Pull each line containing "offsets" from the data.

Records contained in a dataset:
-----
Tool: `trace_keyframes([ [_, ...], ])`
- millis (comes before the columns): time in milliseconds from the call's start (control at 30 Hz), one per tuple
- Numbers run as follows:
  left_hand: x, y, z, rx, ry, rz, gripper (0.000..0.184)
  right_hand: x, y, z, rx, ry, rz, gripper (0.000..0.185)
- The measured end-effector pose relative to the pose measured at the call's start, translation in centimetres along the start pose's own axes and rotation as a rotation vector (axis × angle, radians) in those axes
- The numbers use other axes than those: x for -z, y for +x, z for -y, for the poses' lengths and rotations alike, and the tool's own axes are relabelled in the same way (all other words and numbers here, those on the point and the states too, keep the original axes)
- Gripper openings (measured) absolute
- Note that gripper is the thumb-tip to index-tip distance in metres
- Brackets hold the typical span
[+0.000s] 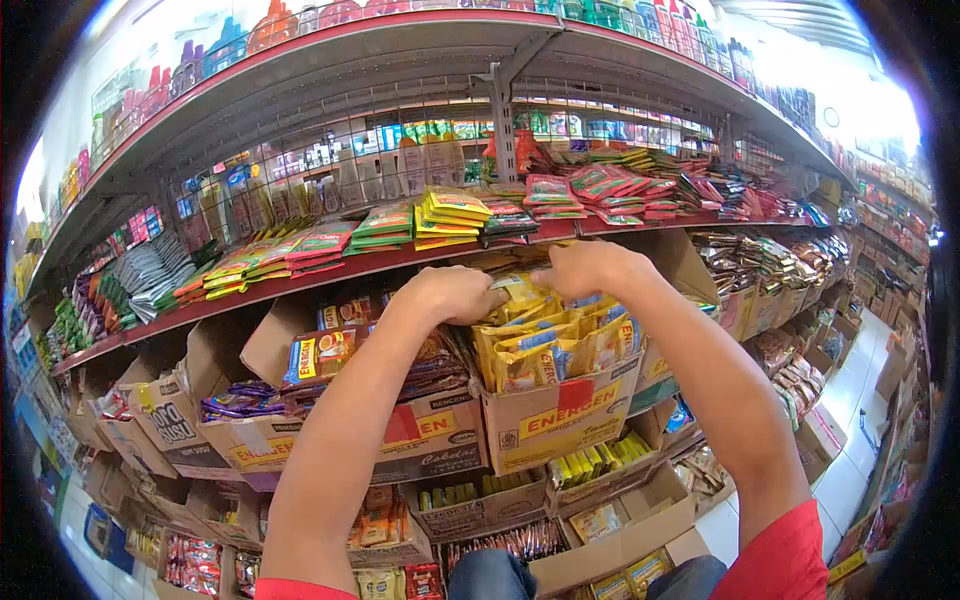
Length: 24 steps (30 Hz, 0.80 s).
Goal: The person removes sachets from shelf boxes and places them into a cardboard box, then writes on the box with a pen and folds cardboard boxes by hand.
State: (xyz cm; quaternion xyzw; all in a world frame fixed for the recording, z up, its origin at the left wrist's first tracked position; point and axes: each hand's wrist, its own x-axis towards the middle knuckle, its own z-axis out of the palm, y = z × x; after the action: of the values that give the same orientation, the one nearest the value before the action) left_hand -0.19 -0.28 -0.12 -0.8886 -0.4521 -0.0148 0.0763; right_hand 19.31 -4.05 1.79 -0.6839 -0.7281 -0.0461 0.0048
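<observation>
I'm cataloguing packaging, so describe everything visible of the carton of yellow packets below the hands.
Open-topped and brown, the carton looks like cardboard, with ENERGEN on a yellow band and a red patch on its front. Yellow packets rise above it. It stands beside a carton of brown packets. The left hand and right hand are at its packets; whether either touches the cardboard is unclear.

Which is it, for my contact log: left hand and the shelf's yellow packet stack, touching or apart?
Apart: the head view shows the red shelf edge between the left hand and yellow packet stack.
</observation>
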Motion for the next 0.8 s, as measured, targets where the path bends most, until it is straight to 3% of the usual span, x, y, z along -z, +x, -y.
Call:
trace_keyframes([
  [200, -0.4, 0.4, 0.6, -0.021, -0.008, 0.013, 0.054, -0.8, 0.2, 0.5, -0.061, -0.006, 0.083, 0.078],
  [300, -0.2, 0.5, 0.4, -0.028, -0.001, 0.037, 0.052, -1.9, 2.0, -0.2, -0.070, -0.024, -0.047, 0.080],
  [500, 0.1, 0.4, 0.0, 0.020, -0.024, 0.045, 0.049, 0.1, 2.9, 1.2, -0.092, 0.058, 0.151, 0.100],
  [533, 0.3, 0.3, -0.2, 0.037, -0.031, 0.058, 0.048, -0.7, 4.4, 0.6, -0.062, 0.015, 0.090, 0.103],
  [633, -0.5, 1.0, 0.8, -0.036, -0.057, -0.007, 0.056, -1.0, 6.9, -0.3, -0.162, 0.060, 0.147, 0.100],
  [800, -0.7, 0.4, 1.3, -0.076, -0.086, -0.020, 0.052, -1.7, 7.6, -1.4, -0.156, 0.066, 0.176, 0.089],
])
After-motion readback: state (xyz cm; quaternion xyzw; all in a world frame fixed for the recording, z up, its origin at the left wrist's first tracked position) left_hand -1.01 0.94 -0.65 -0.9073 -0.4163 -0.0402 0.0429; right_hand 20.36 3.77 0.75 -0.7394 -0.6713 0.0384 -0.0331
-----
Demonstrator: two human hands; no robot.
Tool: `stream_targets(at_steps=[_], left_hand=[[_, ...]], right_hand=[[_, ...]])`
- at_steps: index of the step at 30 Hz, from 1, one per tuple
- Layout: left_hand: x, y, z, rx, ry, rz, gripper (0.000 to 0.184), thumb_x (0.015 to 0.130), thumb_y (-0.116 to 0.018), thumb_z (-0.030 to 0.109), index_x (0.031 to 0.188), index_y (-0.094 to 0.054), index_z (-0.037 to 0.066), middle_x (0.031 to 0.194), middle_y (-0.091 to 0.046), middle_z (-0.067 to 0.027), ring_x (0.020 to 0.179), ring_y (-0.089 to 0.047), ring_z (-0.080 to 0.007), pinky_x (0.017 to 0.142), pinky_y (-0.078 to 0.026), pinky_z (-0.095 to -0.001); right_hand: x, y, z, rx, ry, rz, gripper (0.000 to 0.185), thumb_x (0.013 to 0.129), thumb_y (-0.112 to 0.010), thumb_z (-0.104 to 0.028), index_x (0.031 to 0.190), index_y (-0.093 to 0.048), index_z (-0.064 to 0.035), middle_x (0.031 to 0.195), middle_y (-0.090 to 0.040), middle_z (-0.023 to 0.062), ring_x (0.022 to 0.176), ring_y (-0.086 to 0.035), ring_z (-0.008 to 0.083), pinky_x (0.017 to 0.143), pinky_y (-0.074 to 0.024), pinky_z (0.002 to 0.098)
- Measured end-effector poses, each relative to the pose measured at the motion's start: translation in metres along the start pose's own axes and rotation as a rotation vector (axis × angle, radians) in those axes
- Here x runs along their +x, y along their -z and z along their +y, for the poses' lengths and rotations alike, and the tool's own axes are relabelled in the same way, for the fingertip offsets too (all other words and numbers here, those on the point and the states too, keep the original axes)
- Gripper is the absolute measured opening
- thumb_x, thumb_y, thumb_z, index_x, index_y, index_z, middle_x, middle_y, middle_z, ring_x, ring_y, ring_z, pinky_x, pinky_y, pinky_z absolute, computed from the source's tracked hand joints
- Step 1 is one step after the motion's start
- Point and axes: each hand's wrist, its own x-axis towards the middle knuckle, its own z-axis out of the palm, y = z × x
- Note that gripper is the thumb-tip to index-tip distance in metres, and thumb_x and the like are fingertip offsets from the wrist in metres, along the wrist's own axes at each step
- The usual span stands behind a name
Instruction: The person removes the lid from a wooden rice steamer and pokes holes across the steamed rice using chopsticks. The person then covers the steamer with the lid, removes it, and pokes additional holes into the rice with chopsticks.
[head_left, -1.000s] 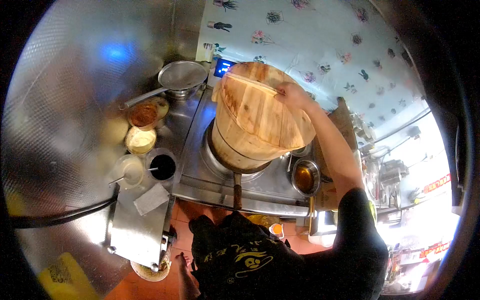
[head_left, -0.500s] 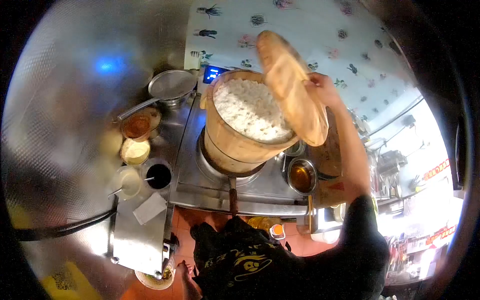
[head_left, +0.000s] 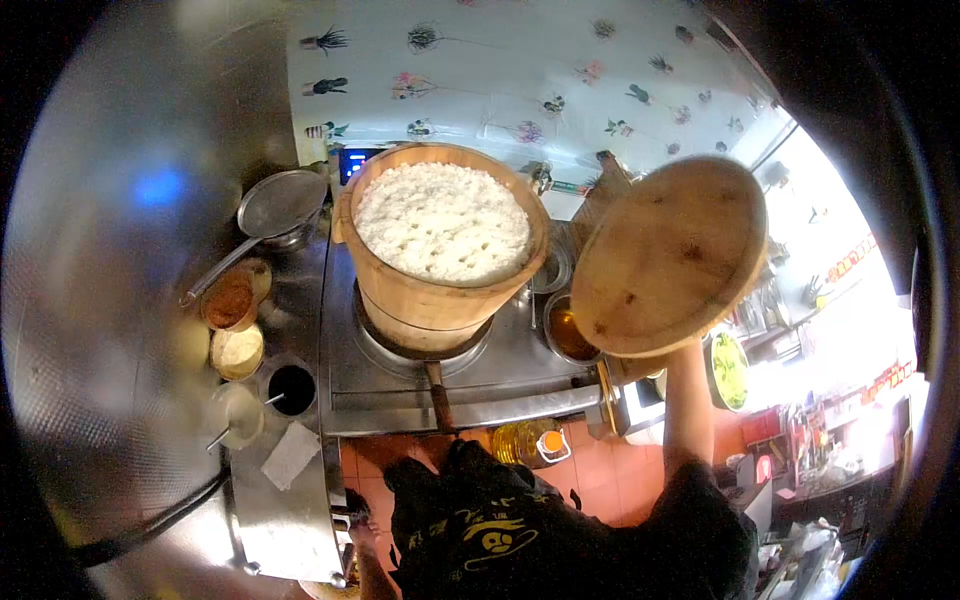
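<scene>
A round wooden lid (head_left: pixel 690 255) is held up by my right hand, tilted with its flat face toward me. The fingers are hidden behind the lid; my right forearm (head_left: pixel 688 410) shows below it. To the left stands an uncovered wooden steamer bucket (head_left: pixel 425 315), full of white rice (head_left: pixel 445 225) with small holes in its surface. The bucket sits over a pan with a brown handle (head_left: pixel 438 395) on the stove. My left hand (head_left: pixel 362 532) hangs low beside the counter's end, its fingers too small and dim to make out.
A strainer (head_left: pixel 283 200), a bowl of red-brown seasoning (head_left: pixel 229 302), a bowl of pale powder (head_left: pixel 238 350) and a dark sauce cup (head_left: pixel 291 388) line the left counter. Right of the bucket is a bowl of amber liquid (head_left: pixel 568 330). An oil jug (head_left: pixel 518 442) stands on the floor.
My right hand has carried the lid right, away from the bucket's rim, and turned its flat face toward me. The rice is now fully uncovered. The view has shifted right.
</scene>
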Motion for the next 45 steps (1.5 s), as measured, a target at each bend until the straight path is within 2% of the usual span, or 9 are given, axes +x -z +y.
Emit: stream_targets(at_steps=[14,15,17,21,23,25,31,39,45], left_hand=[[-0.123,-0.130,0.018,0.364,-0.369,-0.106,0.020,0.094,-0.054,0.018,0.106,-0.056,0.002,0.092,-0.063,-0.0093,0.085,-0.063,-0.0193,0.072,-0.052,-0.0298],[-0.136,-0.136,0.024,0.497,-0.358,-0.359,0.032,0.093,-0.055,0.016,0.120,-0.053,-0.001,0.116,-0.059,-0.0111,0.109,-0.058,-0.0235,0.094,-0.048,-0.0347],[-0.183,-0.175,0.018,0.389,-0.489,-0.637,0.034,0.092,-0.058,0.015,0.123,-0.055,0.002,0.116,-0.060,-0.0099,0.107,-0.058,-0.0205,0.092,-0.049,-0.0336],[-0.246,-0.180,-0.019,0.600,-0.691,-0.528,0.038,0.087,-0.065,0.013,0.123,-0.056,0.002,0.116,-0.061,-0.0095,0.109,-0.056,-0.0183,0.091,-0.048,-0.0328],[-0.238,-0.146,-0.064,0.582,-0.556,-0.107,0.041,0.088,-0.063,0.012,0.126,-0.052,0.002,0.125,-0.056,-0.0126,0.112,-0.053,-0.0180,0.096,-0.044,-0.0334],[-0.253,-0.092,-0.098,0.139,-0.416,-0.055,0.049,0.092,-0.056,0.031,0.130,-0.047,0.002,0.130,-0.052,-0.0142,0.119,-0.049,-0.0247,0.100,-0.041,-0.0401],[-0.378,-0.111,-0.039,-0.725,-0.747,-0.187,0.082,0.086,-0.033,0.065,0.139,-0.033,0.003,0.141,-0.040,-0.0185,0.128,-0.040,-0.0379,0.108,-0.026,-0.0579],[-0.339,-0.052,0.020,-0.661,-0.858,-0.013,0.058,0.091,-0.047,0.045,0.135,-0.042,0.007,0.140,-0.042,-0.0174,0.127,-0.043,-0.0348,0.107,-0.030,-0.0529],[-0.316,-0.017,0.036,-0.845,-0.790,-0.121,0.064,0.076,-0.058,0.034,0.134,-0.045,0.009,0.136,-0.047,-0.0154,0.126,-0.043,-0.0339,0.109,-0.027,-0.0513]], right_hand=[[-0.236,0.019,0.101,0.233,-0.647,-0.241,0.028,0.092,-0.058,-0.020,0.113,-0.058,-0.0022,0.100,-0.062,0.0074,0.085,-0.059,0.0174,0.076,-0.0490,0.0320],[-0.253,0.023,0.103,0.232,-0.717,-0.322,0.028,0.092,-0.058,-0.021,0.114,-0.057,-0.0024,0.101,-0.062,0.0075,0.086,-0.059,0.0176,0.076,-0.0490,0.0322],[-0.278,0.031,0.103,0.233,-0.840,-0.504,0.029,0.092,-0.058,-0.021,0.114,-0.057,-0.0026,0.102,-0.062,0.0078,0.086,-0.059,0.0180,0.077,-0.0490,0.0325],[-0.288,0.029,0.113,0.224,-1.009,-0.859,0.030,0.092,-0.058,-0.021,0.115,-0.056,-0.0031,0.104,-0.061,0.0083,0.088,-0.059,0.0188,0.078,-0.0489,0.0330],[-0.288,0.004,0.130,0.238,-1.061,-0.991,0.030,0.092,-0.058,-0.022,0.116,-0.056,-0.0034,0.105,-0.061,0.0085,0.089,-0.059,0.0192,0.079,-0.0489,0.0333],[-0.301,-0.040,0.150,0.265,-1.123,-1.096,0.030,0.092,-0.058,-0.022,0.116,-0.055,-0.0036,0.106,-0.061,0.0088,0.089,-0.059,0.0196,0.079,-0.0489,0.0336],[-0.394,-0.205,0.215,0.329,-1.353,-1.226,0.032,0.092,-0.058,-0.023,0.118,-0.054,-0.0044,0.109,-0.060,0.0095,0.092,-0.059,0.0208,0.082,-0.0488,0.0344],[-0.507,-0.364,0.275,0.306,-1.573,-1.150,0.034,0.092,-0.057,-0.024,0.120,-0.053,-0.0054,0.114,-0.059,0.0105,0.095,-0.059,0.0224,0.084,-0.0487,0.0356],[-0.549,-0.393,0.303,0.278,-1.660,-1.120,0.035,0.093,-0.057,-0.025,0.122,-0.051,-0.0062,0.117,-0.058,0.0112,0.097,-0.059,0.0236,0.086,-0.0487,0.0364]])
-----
_Response_:
- Here x runs along their +x, y along their -z and z along their +y, for the poses' lengths and rotations alike, and the tool's own axes are relabelled in the same way, for the fingertip offsets too (all other words and numbers here, those on the point and the states too, keep the original axes)
- Note that gripper is the thumb-tip to index-tip distance in metres, and thumb_x and the like are fingertip offsets from the wrist in metres, along the wrist's own axes at each step

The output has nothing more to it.